Preparo un par de tazas de espeso chocolate caliente y rescato un paquete de bizcochos de las provisiones dulces de la abuela, muy mermadas desde que está Lena en casa.
—Gracias, cariño. Esto es mucho mejor que un vaso de leche, ¿eh? —me dice el abuelo cuando le llevo nuestro pequeño banquete de madrugada.
—¿Habéis comprobado que es cierto? ¿Qué tienen los permisos para aterrizar aquí? Pensaba que esas cosas eran más complicadas. Los incidentes diplomáticos y todo eso.

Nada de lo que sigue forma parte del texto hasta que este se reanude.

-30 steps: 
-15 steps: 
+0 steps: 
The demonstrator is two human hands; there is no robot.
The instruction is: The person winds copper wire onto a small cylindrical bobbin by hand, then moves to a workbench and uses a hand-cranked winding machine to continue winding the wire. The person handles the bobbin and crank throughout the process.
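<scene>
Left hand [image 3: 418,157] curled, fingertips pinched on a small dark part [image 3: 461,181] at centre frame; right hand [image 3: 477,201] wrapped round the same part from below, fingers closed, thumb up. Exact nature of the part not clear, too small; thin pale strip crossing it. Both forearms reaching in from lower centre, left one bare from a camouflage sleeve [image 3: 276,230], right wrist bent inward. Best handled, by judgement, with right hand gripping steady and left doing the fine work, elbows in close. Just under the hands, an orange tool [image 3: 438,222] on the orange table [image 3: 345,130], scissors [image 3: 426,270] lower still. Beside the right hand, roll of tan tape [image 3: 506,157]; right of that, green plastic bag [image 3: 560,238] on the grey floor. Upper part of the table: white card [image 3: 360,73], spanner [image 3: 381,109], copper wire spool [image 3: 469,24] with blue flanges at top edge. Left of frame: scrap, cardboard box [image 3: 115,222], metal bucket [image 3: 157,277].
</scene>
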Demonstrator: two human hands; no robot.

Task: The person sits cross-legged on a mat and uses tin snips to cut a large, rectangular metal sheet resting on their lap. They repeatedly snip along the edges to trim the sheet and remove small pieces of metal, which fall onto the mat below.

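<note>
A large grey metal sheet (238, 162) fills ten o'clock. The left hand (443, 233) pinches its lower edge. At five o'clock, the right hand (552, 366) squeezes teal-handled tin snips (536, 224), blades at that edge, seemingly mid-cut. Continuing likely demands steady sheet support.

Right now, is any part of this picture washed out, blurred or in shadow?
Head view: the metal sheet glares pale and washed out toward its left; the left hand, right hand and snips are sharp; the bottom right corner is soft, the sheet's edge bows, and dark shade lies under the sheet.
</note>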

—Esto no es Londres, ni siquiera es Bucarest, y se avecinan aires de cambio. No creo que me equivoque demasiado si pronostico que el nuevo gobierno que entre tras las elecciones no tarde en aceptar el ingreso en la OTAN. Quizás estas maniobras no sean más que un pequeño adelanto de nuestro país. Estados Unidos tiene un conflicto grave en Iraq y precisará de nuevos socios en su cruzada. No hemos llamado a Bucarest para preguntar nada, quizás lo hagamos mañana. Tengo un amigo en Cluj.
—Querrás decir que tú moverás los hilos para informarte —le apunto.
—Bueno, ¿qué importancia tiene? Quizás en Mic-Napoca todavía no tengamos fibra óptica, ni siquiera buena cobertura para los móviles, pero hasta el capitán Denninson sabe que tenemos teléfonos. Su coartada tiene que ser sólida, no son tan estúpidos.
—¿Su coartada?
—¿Qué quieren inspeccionar en las minas de Timisoara? Ahí no hay nada.
Mi abuelo toma un sorbo de su chocolate humeante y mira pensativo el menguante fuego de la chimenea. Me pregunto si estará pensando en el horror de Timisoara, cuando por orden de Ceacescu el ejército abrió fuego sobre los civiles que se manifestaban en contra del giro brutal del régimen en sus últimos años de mandato. Mi abuelo, que había ayudado activamente a muchos disidentes a escapar del país en esos últimos años —aparte de por su firme y más que demostrado convencimiento político sobre la libertad y la democracia heredados de sus autores griegos, nunca supe si para combatir el aburrimiento o por un extraordinario sentido de la aventura—, y que seguía profundamente implicado en el movimiento de protesta, acabó por sucumbir a las súplicas desesperadas de mi abuela y consintió en quedarse en casa mientras Timisoara, y luego Bucarest, encendían la mecha de indignación que terminaría con el culto personal del dictador.
—No, ahí no hay nada —concluye—. Y tampoco hay ningún viento del norte esta noche. Están en Mic-Napoca porque querían aterrizar en Mic-Napoca.
—¿Pero por qué? ¿Y por qué no dicen la verdad?
—O quizás sí que la dicen. Quién sabe. Ve a dormir.
—Ya estoy durmiendo —susurro mientras subo las escaleras camino de mi habitación.